▶ **WHAT NEEDS TO BE DONE**: Your answer is every line of the material below in which the string "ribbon" occurs.

[Start of section]

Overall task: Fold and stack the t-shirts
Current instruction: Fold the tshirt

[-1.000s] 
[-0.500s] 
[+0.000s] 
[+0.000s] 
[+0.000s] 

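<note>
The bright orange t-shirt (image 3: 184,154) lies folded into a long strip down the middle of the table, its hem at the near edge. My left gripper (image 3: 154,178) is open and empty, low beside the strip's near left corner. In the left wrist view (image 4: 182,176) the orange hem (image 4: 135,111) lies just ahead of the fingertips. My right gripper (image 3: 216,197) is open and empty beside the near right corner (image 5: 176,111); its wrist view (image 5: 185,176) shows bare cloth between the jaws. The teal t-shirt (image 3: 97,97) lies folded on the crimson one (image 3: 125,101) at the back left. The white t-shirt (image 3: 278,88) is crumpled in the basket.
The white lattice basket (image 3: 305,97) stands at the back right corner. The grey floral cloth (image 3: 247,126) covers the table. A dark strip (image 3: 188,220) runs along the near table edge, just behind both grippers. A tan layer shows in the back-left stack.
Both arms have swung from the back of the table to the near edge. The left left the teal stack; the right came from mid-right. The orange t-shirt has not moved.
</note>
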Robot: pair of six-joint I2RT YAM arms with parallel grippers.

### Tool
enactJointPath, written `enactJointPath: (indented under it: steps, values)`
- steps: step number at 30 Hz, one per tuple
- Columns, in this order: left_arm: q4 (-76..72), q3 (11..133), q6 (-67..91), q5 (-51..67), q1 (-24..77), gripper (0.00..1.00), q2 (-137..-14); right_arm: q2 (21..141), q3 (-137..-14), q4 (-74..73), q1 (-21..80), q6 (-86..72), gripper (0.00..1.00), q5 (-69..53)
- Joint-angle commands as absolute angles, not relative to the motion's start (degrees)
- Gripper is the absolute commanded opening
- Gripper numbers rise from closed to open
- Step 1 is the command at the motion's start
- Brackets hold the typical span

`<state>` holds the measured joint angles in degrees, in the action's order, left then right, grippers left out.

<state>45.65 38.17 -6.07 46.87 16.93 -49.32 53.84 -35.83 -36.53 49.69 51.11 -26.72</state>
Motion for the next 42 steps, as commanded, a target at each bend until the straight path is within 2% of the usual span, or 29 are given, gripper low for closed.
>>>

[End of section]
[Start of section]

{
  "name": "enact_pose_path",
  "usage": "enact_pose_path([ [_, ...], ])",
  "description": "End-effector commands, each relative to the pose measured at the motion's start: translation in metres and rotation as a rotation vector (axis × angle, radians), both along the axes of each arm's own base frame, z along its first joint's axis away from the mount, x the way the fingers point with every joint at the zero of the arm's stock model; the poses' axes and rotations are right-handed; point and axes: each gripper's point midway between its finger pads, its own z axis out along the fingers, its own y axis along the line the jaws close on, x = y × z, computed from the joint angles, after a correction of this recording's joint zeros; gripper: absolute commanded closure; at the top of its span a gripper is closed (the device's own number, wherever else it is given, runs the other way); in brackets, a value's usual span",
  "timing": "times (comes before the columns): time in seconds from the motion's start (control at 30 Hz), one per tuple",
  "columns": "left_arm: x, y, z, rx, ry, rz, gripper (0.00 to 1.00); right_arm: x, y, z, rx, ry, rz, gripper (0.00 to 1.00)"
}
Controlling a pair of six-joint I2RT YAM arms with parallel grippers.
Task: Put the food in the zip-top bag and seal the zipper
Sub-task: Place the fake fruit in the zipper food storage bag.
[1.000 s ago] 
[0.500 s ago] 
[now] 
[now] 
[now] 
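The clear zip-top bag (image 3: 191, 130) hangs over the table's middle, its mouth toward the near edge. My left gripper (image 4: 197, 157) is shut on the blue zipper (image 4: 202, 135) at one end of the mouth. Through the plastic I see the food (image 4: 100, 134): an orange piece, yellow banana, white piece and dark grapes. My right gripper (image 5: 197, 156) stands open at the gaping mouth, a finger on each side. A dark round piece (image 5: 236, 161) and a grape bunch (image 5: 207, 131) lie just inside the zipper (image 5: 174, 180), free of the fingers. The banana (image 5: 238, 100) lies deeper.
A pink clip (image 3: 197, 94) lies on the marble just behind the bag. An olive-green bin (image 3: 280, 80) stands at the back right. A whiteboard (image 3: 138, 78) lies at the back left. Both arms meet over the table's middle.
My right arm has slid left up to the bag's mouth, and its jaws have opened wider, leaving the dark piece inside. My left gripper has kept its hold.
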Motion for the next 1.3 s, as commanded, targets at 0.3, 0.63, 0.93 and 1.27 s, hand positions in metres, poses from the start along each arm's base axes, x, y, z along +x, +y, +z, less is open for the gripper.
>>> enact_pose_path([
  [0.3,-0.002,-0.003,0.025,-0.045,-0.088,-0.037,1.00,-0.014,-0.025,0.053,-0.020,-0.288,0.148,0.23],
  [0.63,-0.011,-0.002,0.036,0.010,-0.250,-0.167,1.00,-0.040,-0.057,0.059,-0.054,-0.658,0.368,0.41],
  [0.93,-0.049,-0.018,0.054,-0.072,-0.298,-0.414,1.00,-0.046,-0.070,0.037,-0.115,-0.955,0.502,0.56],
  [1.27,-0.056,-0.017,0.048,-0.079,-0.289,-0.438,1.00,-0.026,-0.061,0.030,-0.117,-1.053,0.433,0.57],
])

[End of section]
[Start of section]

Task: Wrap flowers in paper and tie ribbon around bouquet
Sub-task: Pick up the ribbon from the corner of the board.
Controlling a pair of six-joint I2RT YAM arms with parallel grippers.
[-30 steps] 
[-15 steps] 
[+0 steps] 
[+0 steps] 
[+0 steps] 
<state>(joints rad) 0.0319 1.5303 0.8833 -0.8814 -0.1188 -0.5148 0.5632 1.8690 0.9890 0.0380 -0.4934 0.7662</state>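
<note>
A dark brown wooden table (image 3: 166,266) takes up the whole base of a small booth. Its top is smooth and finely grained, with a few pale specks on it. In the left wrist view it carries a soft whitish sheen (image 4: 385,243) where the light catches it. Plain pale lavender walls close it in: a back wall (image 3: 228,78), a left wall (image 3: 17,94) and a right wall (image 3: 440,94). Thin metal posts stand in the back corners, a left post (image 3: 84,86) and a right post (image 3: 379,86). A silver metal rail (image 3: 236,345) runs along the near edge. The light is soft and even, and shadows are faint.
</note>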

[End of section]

▶ **REPLY TO THE TASK**:
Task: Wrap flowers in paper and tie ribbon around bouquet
Sub-task: Pick up the ribbon from the corner of the board.

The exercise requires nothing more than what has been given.